### Task
Please copy out the entries below exactly, beginning with the line that contains "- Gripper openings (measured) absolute" and ending with the line that contains "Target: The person", and include nothing outside that span.

------ Input for this task

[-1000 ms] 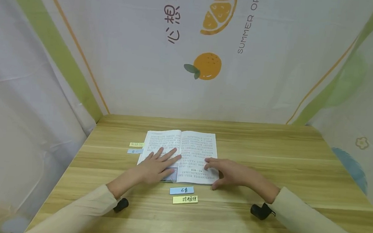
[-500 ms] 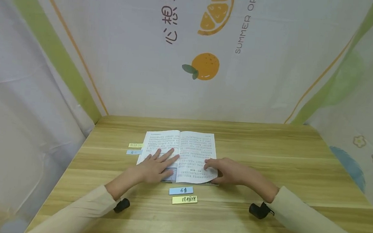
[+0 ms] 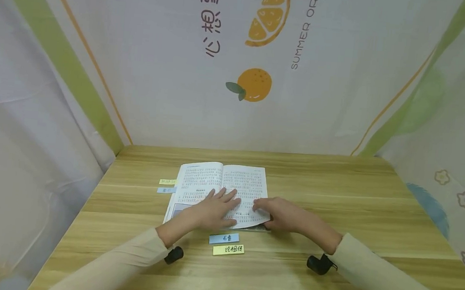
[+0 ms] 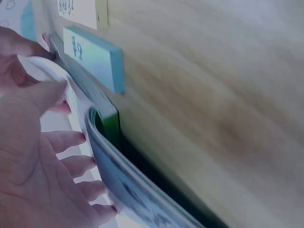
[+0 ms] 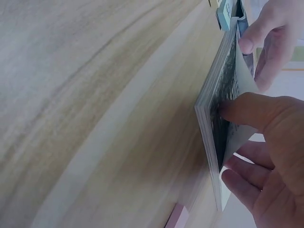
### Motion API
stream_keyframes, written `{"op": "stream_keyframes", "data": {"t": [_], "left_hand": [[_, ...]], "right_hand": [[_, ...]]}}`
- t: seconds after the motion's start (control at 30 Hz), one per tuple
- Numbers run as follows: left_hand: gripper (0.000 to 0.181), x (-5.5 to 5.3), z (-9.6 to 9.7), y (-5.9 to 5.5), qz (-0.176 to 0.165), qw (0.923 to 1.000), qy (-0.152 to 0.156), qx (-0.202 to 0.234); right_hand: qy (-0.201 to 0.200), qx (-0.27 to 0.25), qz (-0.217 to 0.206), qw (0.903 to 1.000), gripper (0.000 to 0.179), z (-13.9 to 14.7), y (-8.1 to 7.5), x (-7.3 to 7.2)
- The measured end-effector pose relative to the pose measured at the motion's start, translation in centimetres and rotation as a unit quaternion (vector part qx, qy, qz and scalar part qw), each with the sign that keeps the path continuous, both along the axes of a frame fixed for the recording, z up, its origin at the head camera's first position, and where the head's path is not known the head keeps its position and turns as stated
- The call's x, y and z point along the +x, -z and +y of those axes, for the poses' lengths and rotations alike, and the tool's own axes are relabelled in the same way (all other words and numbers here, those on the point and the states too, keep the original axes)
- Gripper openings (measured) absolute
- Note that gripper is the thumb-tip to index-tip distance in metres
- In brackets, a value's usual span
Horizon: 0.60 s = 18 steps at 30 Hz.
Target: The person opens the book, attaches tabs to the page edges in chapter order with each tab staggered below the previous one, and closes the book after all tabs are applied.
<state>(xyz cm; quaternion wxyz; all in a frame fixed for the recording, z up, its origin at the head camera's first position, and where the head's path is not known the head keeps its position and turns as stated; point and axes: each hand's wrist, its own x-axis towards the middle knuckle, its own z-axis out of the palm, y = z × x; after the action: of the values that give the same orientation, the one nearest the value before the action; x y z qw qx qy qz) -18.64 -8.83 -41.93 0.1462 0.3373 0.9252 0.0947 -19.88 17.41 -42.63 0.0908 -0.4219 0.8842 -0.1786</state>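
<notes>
With the left hand (image 3: 214,210) spread at 6 o'clock on the open book (image 3: 198,175), the right hand (image 3: 285,214), pinching the raised page (image 3: 248,181) at 4 o'clock, should lift without creasing.

The left sleeve (image 3: 110,263) and right sleeve (image 3: 394,283) were plain, long and cream. The left camera (image 3: 173,255) was black and rounded; the right camera (image 3: 318,264), black too, had a bent, two-part shape.
</notes>
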Motion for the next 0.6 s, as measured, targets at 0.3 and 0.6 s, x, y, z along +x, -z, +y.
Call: {"op": "stream_keyframes", "data": {"t": [0.3, 0.6], "left_hand": [[0.085, 0.15, 1.05, 0.25, -0.004, 0.9998, 0.012, 0.015], [0.082, -0.32, 0.49, 0.13, 0.000, 0.9994, 0.015, 0.032]], "right_hand": [[0.037, -0.013, 0.048, 0.9981, 0.049, -0.21, 0.26, -0.36], [0.044, -0.024, 0.058, 0.9971, 0.052, 0.26, -0.07, -0.71]]}}
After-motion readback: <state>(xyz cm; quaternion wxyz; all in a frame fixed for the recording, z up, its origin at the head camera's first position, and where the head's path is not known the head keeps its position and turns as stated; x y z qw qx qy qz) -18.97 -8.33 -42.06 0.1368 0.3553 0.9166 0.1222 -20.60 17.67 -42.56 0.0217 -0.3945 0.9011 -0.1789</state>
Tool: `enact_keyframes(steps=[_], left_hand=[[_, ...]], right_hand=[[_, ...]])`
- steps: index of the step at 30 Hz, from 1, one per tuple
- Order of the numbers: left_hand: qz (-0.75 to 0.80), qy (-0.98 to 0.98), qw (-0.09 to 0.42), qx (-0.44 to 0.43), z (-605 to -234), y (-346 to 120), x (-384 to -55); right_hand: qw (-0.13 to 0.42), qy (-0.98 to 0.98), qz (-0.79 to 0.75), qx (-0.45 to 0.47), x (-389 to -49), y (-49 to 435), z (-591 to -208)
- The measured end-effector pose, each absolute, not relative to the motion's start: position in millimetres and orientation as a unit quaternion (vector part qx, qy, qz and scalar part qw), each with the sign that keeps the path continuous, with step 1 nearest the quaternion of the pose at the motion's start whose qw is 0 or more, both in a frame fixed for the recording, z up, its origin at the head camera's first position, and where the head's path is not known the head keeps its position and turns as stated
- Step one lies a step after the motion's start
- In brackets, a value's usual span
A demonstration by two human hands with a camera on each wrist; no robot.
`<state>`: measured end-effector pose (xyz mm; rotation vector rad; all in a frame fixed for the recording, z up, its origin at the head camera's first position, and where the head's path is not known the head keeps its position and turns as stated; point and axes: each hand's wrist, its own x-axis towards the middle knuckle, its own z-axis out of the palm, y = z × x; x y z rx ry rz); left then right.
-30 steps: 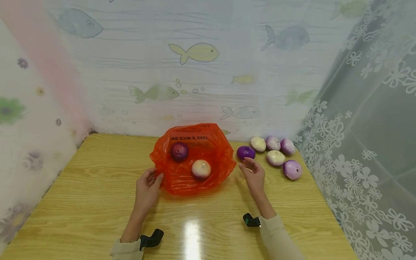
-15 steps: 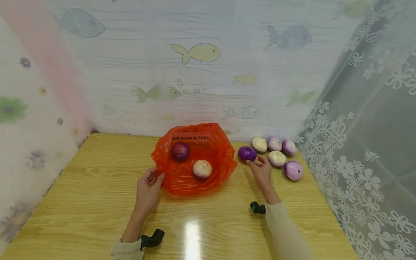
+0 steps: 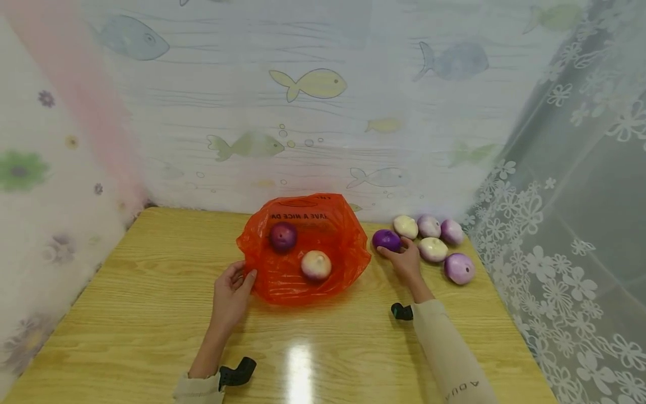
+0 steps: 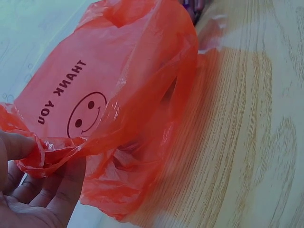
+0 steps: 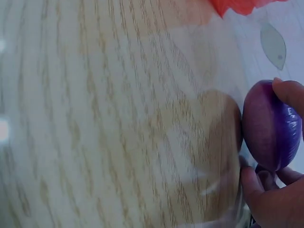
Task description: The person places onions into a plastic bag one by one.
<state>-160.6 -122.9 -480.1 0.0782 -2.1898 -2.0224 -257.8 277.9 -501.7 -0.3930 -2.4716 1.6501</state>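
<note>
My left hand (image 3: pixel 231 292) pinches the left rim of a red plastic bag (image 3: pixel 348 247), thumb over the bunched film in the left wrist view. The bag stands with its mouth facing me, a smiley and printed words on its film. Inside it lie a dark purple onion (image 3: pixel 283 237) and a white-topped onion (image 3: pixel 316 265). On the right, my right hand (image 3: pixel 406 262) holds a deep purple onion (image 3: pixel 387 240) between thumb and fingers. In the right wrist view this onion (image 5: pixel 266 126) sits low over the tabletop, the thumb on one side and fingers on the other.
Several more purple and white onions, one of them pale (image 3: pixel 433 249), cluster right of my right hand at the table's back corner. The wooden table (image 3: pixel 151 292) meets a fish-patterned wall covering (image 3: pixel 323 140). A flowered curtain (image 3: pixel 565 269) hangs along the right edge.
My right hand has moved right from beside the bag's edge to the deep purple onion and closed its fingers on it. The left hand stays at the bag's rim.
</note>
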Motion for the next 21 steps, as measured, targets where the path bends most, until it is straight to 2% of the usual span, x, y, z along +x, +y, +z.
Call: enact_keyframes(steps=[14, 21], left_hand=[[-0.679, -0.729, 0.092, 0.009, -480.2, -122.7, -157.8], [-0.673, -0.733, 0.098, 0.015, -481.5, -123.9, -158.3]], right_hand=[[0.110, -0.819, 0.552, -0.115, -255.6, 275.9, -501.8], [0.146, -0.799, 0.571, -0.121, -247.7, 270.9, -496.3]])
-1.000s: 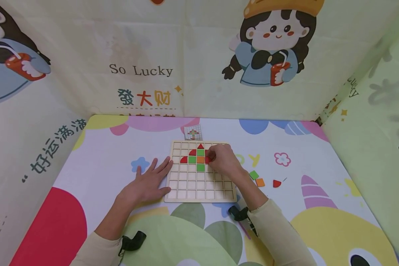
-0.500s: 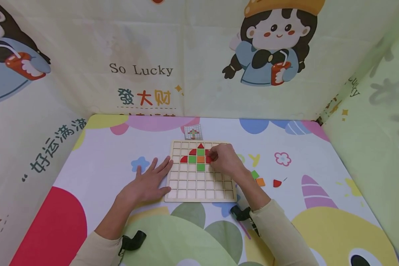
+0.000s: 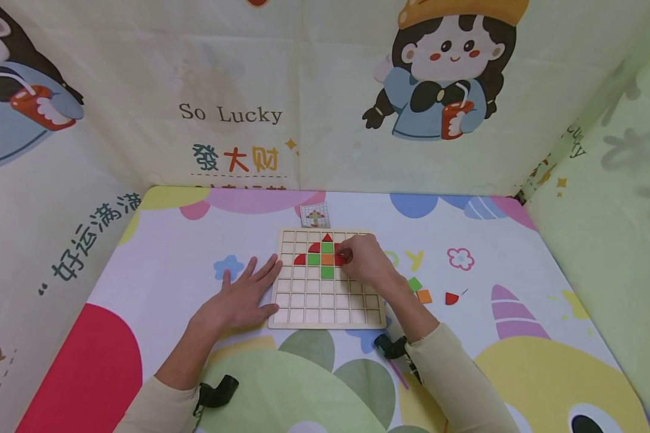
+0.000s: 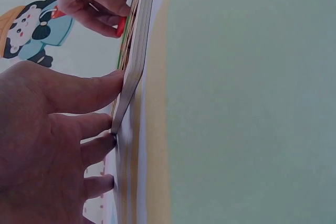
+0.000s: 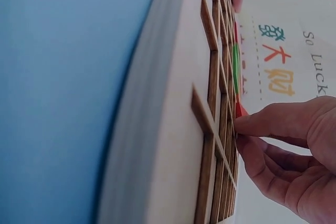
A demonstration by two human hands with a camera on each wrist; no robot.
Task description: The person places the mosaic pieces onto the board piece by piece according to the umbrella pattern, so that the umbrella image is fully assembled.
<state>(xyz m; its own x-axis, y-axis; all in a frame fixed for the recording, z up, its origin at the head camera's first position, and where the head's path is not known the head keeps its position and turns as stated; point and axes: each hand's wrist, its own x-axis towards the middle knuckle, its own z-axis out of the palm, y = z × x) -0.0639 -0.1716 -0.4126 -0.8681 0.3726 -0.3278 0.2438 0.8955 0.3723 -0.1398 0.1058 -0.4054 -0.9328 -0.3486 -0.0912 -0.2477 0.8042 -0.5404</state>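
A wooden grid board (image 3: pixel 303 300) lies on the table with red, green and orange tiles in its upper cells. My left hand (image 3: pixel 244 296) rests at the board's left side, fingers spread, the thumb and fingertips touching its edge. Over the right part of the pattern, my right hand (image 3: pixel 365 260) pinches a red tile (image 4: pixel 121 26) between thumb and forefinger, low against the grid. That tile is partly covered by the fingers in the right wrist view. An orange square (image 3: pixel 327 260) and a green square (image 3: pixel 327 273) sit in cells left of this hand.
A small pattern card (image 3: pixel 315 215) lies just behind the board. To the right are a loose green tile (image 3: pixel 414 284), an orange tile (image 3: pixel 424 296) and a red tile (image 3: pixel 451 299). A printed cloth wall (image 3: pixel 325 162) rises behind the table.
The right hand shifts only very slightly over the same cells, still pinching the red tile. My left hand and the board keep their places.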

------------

### Expected answer
- Gripper openings (measured) absolute
- Note that gripper is the thumb-tip to index-tip distance in metres
- In brackets, a value's usual span
Horizon: 0.60 s = 18 steps at 30 Hz.
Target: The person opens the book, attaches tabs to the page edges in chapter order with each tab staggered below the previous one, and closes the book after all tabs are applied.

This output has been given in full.